[DATA EXTRACT]
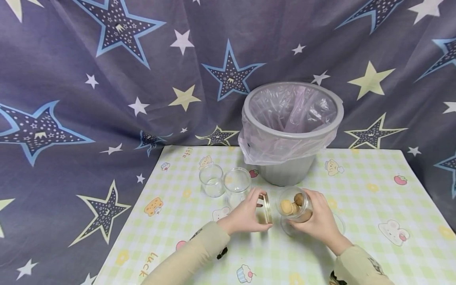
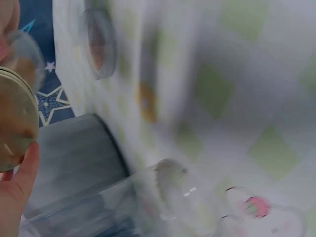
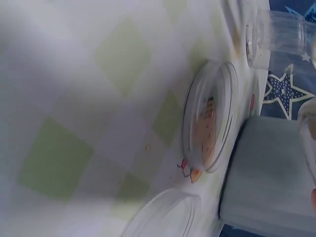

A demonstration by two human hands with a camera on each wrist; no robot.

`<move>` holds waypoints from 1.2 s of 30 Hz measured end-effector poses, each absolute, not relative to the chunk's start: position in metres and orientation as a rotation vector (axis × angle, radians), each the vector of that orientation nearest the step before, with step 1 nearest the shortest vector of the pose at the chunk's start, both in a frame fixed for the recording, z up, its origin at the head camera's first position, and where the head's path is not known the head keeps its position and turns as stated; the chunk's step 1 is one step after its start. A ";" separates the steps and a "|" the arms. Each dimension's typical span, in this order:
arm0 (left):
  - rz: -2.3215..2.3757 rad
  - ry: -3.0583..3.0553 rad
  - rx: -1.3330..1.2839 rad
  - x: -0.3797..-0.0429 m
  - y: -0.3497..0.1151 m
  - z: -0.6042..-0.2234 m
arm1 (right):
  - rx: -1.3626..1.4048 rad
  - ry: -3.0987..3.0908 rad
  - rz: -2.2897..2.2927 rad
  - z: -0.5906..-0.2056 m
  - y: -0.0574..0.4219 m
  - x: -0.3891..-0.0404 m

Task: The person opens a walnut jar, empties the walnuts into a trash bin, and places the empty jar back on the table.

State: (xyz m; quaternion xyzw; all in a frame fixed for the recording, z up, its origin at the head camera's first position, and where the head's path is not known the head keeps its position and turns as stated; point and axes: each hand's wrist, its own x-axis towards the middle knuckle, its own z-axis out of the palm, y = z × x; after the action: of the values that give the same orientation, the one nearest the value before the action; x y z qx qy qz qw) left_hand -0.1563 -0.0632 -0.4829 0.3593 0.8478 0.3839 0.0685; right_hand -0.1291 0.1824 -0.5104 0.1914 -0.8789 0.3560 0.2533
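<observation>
My left hand (image 1: 251, 213) pinches a round gold-rimmed lid (image 1: 267, 208) by its edges and holds it on edge, facing the jar. In the left wrist view the lid (image 2: 17, 123) shows its flat face, with a finger at its rim. My right hand (image 1: 318, 217) grips a clear jar (image 1: 301, 217) around its side, tilted with the mouth toward the lid. Inside it are several round pieces (image 1: 287, 207), some yellow and some brown. A small gap separates jar and lid in the head view.
Two clear jars (image 1: 211, 186) stand left of the hands. Two shallow clear dishes (image 3: 190, 123) sit on the checked tablecloth (image 1: 360, 198) beneath the right hand. Behind them stands a grey bin (image 1: 285, 174) with a pink plastic liner (image 1: 270, 146). A star-patterned curtain (image 1: 117, 99) hangs behind the table.
</observation>
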 end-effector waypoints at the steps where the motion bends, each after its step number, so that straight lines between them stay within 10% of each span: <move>1: 1.150 2.551 1.046 -0.155 -0.064 -0.485 | 0.507 -2.389 0.972 -0.510 0.184 -0.128; 36: 0.793 2.608 0.860 -0.155 -0.075 -0.542 | 0.275 -2.338 1.069 -0.498 0.215 -0.119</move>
State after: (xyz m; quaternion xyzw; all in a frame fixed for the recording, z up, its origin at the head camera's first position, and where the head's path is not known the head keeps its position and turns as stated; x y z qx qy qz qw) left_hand -0.1546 -0.0751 -0.5418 0.2980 0.9033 0.2746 0.1411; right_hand -0.1192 0.2149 -0.4981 0.1022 -0.8696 0.3975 0.2747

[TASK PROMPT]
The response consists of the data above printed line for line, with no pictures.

[WRITTEN SOLUTION]
A demonstration by two human hands with a camera on each wrist; no robot.

`<move>` holds waypoints from 1.2 s of 30 Hz measured end-effector poses, each absolute, not relative to the chunk's start: position in metres and orientation as a rotation vector (axis × angle, radians), each the vector of that orientation nearest the step before, with step 1 nearest the shortest vector of the pose at the chunk's start, both in a frame fixed for the recording, z up, its origin at the head camera's first position, and where the head's path is not known the head keeps its position and turns as stated; the chunk's step 1 is one step after its start. A ";" separates the steps and a "|" the arms. Each dimension's typical span, in this order:
arm0 (left):
  - rz: -2.3215..2.3757 rad
  - ry: -3.0583..3.0553 rad
  - rx: -1.3330..1.2839 rad
  - x: -0.3797..-0.0429 m
  - y: -0.3497..0.1151 m
  - z: -0.6042..-0.2234 m
arm1 (right):
  - rx: -1.3626..1.4048 rad
  - ry: -3.0987..3.0908 rad
  - rz: -2.2897..2.2927 rad
  - z: -0.5906..-0.2056 m
  - y: -0.0574..0.4219 m
  - x: -0.3891..-0.0404 m

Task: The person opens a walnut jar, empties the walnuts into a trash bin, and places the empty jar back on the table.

State: (xyz m; quaternion xyzw; all in a frame fixed for the recording, z up, its origin at the head camera's first position, and where the head's path is not known the head keeps its position and turns as stated; point and axes: each hand's wrist, its own x-axis towards the middle knuckle, its own z-axis out of the palm, y = z × x; after the action: of the values that give the same orientation, the one nearest the value before the action; x y z qx qy qz qw) left_hand -0.1563 -0.0632 -0.4829 0.3593 0.8478 0.3839 0.0685; right_hand -0.1291 0.1824 -0.5104 0.1914 -0.8789 0.3560 0.2533
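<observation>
My left hand (image 1: 251, 213) pinches a round gold-rimmed lid (image 1: 267, 208) by its edges and holds it on edge, facing the jar. In the left wrist view the lid (image 2: 17, 123) shows its flat face, with a finger at its rim. My right hand (image 1: 318, 217) grips a clear jar (image 1: 301, 217) around its side, tilted with the mouth toward the lid. Inside it are several round pieces (image 1: 287, 207), some yellow and some brown. A small gap separates jar and lid in the head view.
Two clear jars (image 1: 211, 186) stand left of the hands. Two shallow clear dishes (image 3: 190, 123) sit on the checked tablecloth (image 1: 360, 198) beneath the right hand. Behind them stands a grey bin (image 1: 285, 174) with a pink plastic liner (image 1: 270, 146). A star-patterned curtain (image 1: 117, 99) hangs behind the table.
</observation>
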 end-effector waypoints at the steps where the motion bends, each after its step number, so that straight lines between them stay within 10% of each span: <move>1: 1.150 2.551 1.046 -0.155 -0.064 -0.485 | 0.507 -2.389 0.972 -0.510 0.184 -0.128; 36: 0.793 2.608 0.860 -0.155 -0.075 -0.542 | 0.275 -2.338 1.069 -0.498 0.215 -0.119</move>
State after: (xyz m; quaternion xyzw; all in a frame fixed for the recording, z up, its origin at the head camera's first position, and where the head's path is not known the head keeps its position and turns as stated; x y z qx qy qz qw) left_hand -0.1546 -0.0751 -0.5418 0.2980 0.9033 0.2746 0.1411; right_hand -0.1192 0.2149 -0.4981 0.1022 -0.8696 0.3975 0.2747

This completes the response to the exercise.